Can we build a document-sharing website like Scribd with .Net?

This is a question I had in my mind for a while. I was very interested to know how document-sharing websites work in general and if it is possible to build one using .Net and other free and open source technologies.

After spending one Internet, readay searching through dig bnlogs and forums I came to the conclusion that it is possible! At least in theory it is possible.

What websites like Scribd do is that they allow their users to upload documents in various formats, then this documents will be shown in a control that is implemented using Adobe Flash. So they convert documents from various formats to Adobe Flash but how they do it and what goes on behind the scene?

I will try to explain different steps of the process and show you with which tool you can do the same with .Net. Just before we start this is not something official about how Scribd or any other websites of this type work, this is only how I think they work and how it is possible to do the same.

Step 1: Convert documents from various formats to PDF

OpenOffice supports various formats (including Microsoft Office formats) and it can export them to PDF format which is what we need.

So we have the tool but how to call it from our code. Luckily there is a great article in CodeProject which solves this problem in an elegant way. This article provides solution alongside the necessary code to easily call OpenOffice to convert documents to PDF format.

Step 2: Index document contents to be able to search through them

Another aspect of document-sharing sites is search. They allow their users to search for documents using keywords. They store hundreds of thousands of documents so having a proficient searching mechanism is very important.

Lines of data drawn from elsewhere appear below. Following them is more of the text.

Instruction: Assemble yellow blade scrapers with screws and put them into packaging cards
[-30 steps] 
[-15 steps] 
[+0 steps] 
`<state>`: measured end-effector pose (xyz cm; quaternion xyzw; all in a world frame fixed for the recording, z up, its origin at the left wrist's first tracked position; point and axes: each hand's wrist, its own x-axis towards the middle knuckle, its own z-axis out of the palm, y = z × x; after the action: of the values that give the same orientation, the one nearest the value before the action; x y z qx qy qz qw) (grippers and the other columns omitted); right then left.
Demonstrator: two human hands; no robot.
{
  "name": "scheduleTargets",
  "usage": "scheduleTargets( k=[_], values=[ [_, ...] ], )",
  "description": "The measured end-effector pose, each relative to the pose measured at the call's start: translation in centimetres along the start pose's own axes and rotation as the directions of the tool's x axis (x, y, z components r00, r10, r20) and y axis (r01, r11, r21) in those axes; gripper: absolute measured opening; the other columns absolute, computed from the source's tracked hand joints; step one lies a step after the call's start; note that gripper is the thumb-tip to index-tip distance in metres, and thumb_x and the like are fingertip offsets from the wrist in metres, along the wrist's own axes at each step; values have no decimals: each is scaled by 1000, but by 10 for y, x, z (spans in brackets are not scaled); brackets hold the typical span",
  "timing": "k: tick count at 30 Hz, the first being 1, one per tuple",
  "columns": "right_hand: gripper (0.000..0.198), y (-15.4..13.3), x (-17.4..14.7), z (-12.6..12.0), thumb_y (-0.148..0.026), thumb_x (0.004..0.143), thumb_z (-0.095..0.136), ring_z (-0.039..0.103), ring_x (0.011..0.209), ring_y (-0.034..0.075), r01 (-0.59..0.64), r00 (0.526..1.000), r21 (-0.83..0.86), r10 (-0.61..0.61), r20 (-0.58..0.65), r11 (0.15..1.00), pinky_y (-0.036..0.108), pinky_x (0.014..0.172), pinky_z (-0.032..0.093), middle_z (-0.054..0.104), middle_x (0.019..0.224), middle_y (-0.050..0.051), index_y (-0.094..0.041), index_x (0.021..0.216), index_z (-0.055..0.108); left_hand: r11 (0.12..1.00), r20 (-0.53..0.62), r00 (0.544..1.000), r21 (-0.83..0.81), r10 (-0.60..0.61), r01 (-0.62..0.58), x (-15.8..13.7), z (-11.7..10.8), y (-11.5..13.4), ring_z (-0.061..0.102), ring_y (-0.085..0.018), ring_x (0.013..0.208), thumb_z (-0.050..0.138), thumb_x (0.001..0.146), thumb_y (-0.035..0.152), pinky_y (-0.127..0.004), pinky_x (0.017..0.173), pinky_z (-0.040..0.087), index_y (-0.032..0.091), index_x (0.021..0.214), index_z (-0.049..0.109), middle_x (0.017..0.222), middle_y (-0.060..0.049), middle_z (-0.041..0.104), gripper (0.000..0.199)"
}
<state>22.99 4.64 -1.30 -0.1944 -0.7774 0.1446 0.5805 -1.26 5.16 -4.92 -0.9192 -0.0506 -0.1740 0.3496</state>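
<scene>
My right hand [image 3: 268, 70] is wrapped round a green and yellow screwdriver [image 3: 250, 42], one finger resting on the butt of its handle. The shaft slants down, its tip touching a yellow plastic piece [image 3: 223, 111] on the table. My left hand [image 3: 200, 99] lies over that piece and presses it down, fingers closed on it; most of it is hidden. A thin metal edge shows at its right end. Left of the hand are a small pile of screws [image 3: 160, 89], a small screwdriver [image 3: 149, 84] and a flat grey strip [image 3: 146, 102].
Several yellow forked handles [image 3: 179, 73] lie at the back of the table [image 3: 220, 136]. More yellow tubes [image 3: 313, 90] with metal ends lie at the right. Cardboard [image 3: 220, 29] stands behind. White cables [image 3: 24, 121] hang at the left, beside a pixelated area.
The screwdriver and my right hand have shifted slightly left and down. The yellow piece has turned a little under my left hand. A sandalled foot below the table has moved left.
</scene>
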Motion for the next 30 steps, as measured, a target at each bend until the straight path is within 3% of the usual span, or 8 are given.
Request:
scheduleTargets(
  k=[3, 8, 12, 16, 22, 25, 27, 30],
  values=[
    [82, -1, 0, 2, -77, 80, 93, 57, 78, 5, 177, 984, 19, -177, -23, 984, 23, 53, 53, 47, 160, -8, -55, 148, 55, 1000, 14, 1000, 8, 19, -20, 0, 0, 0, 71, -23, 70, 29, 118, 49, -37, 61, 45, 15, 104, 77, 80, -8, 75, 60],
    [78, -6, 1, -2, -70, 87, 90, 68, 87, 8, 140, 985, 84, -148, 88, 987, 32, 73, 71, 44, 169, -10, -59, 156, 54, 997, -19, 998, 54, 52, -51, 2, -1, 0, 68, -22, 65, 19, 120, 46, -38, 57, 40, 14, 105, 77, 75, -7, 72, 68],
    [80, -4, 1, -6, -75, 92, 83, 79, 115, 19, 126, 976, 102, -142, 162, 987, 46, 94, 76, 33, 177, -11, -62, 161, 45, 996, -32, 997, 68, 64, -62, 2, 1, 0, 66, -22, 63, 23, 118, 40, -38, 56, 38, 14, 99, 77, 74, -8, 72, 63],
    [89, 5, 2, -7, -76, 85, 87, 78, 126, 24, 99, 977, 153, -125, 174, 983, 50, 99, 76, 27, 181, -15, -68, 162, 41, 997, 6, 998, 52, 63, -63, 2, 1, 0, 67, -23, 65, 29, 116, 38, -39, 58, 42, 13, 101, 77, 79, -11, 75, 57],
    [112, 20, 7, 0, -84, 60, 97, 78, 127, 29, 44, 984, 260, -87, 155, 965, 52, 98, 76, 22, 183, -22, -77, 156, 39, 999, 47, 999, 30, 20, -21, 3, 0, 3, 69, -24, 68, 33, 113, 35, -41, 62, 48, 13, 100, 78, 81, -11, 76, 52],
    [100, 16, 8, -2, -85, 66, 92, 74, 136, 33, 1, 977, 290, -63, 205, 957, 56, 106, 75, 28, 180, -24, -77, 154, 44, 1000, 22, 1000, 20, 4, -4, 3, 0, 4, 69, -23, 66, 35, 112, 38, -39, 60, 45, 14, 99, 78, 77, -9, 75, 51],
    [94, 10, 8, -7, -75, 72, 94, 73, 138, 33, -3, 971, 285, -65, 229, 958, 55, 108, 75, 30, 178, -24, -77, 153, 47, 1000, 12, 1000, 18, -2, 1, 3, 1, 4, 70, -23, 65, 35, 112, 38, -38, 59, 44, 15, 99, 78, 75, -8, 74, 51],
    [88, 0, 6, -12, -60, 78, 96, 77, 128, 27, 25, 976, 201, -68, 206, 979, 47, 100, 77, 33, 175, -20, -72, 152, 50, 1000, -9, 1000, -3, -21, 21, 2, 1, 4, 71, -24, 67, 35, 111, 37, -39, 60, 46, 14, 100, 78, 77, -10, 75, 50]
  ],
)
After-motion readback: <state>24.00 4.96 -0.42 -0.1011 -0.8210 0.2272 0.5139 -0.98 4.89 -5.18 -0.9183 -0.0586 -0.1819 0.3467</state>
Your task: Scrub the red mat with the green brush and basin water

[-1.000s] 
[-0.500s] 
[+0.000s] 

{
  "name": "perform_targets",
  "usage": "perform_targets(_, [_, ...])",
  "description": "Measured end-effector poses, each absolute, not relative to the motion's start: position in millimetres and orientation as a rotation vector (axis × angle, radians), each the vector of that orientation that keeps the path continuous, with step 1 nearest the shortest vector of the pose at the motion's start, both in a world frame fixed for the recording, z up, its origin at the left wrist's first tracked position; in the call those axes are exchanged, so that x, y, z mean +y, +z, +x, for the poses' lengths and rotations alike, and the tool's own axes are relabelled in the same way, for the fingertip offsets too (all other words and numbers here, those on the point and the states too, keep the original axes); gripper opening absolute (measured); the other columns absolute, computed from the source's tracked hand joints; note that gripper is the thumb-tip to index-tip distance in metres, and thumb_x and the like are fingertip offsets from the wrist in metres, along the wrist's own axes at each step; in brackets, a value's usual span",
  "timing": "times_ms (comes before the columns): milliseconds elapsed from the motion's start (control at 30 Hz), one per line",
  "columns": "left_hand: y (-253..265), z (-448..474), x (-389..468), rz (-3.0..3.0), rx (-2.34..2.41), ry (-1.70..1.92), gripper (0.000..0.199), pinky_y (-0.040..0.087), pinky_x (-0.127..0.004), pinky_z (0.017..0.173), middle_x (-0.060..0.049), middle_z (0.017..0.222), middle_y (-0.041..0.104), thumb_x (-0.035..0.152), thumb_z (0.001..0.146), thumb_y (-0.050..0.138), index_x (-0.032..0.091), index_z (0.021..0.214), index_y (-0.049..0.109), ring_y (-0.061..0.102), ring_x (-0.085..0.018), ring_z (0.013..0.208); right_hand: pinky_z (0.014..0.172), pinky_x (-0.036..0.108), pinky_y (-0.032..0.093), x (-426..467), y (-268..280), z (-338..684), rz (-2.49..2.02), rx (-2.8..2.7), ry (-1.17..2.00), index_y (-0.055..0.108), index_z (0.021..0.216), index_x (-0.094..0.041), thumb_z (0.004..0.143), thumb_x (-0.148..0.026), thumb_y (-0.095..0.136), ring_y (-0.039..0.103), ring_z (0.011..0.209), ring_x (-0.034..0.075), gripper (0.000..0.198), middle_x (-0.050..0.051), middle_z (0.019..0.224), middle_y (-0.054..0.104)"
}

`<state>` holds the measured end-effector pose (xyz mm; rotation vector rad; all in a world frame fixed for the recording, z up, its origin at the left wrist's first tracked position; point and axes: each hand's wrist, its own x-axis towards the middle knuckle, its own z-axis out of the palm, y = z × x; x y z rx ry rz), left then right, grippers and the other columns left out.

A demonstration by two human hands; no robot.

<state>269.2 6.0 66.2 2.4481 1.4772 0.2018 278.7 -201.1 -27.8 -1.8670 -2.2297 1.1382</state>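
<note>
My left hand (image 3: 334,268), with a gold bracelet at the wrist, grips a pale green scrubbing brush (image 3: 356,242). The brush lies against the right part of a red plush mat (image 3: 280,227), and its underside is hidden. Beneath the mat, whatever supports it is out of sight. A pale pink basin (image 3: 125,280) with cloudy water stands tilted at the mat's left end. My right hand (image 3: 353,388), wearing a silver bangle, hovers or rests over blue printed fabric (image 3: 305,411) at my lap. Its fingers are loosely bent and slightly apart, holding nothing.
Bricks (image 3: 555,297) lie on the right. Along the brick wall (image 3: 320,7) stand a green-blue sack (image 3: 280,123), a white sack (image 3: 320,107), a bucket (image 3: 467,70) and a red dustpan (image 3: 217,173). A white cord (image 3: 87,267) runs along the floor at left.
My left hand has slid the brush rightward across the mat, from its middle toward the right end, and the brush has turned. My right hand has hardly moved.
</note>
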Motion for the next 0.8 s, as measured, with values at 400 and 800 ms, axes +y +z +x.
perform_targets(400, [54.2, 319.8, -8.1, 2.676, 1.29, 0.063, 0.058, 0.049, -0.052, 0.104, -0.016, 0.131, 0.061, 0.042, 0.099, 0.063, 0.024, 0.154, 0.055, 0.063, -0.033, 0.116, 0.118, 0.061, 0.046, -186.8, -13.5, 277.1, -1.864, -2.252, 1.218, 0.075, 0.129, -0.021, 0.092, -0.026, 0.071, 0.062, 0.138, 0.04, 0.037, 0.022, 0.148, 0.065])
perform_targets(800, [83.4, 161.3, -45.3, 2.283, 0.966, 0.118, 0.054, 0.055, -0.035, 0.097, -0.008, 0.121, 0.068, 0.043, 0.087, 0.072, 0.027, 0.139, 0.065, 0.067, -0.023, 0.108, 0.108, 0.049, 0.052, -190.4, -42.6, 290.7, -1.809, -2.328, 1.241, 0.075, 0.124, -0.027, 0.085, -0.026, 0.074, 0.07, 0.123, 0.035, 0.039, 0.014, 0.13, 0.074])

To index documents we need to extract text from the documents. In first step we convert all documents to PDF, so we need to find a way to extract text from PDF files. One way to do this is to use the IFilter interface which was designed by Microsoft for use in its Indexing Service. You can find a great article in CodeProject named Using IFilter in C# which describes how you can use them to extract text from various document formats (which PDF is one of them).

After extracting text we need a tool for index the extracted text and also be able to search through this index in a proficient way. I have been using Lucene.Net which is a port of famous Lucene library for a while and I can say it is amazingly fast and also easy to use. Lucene.Net is exactly what we want here. It has all the necessary features to index the extracted text from documents and search through them very fast.

Step 3: Create thumbnails for the documents

This may look unnecessary but all of document-sharing websites have it and I think it's cool. There are commercial libraries for .Net that allow you to create an image from pages of a PDF document. But we are looking for a free solution here so using commercial components is not an option.

Ghostscript has the ability to raster PDF files. What we need is a .Net wrapper that can call it. There are many implementations that can be easily found by doing a simple search using your favorite search engine. GhostscriptSharp is one of them.

Step4: Convert the PDF files to Adobe Flash

SWFTools is a collection of utilities which one of them is PDF2SWF. PDF2SWF is a command line utility which simply converts your PDF to SWF. I couldn't find a .Net wrapper for this utility but calling a command line program from .Net is very easy.

After the conversion is done we get a SWF file of our PDF that simply is a collection of pages with no navigation. PDF2SWF provides the option to combine a simple navigation UI with the generated SWF but I think it would be better to use a more advanced viewer like SWF Document Viewer and customize it based on your needs.

Conclusion

I think the answer to this article title is yes and we can build such a website. I have not tried to do so but it seems we have all the tools necessary to do so.

I would be glad to hear your thoughts about this and if anyone has tried this approach. I would also like to hear about alternate ways of doing each step in the process.